The equation of a aeroplane has the general form . What is its vector form?

Answer

In this example, we want to decide the equation of the plane in vector class by using the given equation of the airplane in general form.

Recall that the general form of the equation of a plane in is where , , and are the components of the normal vector , which is perpendicular to the aeroplane or whatever vector parallel to the plane. The vector equation of the airplane can be written every bit

From the given equation of the plane, , we can identify the normal vector equally and . The vector equation of the aeroplane can exist written equally

The equation of a straight line in in vector form is where is a position vector of a bespeak on the line and is a vector parallel to the line.

If nosotros have a airplane containing 2 district intersecting directly lines with vector equations and then we tin determine a point that lies on the plane from either of these equations.

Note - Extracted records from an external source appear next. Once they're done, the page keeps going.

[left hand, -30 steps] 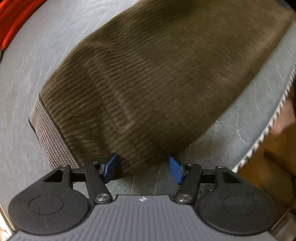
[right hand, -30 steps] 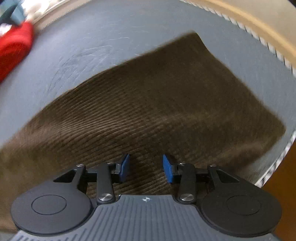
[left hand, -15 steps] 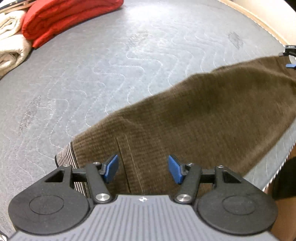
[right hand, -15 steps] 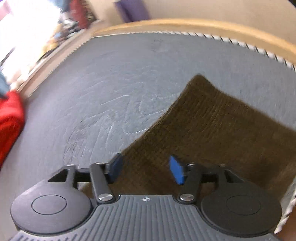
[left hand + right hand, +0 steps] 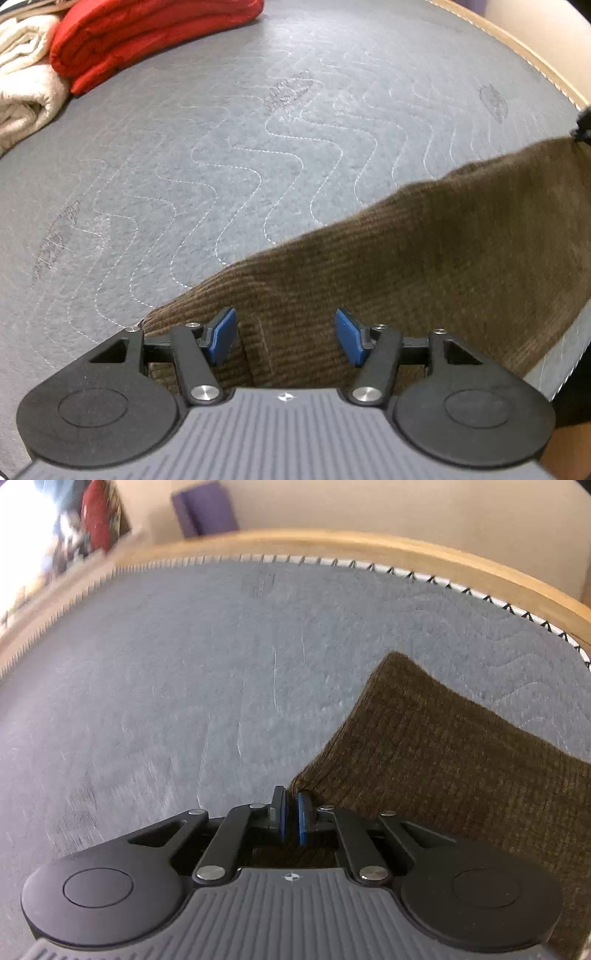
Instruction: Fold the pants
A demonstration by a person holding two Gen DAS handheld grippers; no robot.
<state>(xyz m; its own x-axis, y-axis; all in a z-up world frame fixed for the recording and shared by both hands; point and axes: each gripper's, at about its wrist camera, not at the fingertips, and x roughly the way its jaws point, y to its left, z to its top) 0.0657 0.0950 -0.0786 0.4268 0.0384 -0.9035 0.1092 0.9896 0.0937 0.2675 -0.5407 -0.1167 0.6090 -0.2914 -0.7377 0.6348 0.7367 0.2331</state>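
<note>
Brown corduroy pants [image 5: 424, 266] lie folded on a grey quilted mat [image 5: 221, 166]. My left gripper [image 5: 286, 339] hovers over their near end, jaws open, the blue pads [image 5: 221, 334] wide apart and clear of the cloth. In the right wrist view the pants [image 5: 461, 775] spread to the right. My right gripper [image 5: 293, 814] is shut, its pads pinching the pants' left edge at the fingertips. In the left wrist view that gripper shows as a dark shape [image 5: 583, 123] at the far right, with the cloth's corner drawn up to it.
A folded red garment [image 5: 147, 33] and a rolled cream cloth [image 5: 22, 81] sit at the mat's far left. A wooden rim [image 5: 332, 542] borders the stitched mat edge [image 5: 461, 589]. A purple object [image 5: 207, 509] stands beyond by the wall.
The right gripper slid left to the pants' edge and went from open to shut on it. The left gripper rose and tilted, still open, so more of the mat shows.
</note>
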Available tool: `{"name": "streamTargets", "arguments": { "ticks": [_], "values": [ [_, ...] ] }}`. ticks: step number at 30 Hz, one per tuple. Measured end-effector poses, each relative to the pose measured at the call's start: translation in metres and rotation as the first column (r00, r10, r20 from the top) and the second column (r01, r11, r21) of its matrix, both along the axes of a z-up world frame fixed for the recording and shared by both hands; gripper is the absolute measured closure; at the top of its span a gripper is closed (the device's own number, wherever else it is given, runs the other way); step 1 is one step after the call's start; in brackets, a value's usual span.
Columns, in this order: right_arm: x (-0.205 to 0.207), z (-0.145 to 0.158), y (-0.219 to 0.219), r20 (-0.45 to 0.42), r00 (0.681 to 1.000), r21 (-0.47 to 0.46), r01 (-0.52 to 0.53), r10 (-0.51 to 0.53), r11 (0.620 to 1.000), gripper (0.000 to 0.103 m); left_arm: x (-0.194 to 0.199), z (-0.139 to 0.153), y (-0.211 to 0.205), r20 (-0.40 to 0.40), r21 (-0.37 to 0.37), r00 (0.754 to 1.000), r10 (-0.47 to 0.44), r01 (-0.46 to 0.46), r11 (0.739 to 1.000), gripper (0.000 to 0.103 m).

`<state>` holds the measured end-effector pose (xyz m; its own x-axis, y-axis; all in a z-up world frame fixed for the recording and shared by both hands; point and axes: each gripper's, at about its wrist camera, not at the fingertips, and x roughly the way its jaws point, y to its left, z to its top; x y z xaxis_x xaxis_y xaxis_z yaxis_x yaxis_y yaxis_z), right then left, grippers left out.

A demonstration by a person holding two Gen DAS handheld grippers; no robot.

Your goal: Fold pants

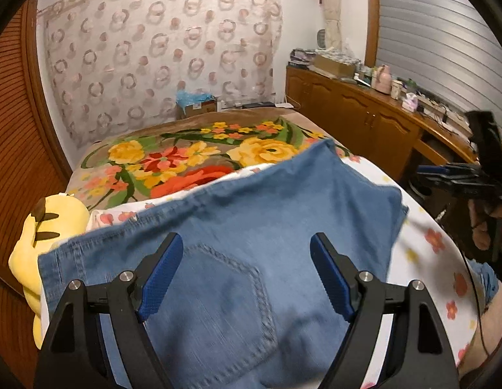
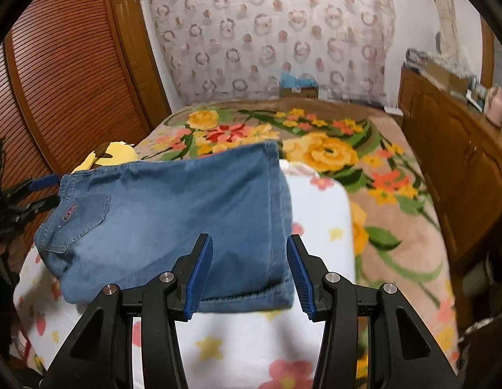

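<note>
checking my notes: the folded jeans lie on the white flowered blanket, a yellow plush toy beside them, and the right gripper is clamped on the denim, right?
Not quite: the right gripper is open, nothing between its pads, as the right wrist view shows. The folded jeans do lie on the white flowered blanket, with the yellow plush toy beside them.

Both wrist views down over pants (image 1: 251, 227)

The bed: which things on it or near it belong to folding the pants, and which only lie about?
For the job: blue jeans, left gripper, right gripper, both with jaws open.

Lying about: yellow plush toy, floral blanket, cardboard box, cluttered wooden cabinet.
</note>
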<state>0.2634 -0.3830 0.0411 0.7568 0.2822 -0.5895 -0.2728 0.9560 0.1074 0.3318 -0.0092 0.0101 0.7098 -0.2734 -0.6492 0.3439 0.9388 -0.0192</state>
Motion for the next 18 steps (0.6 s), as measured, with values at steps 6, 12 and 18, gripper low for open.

For simplicity, we can substitute in the get-go equation, giving the position vector of a betoken that lies on the first line and, hence, the plane as .

In order to determine the normal vector to the plane, we note that the vectors and parallel to the lines and are both parallel to the plane. Hence, we demand to make up one's mind a vector that is perpendicular to both and in order to determine the normal. Every bit long as and are not parallel, we can obtain the normal vector to the plane by taking the cross production of the two vectors:

Past putting these together, the equation of the plane tin can be written as

In our terminal example, nosotros will determine the equation of a plane in vector form from the vector equations of 2 directly lines that lie on the plane.

Example vi: Finding the Vector Equation of a Plane Containing Two Lines given Their Vector Equations

Find the vector form of the equation of the plane containing the ii directly lines and .

Reply

In this example, we want to determine the equation of the plane that contains two straight lines whose equations are given in vector form.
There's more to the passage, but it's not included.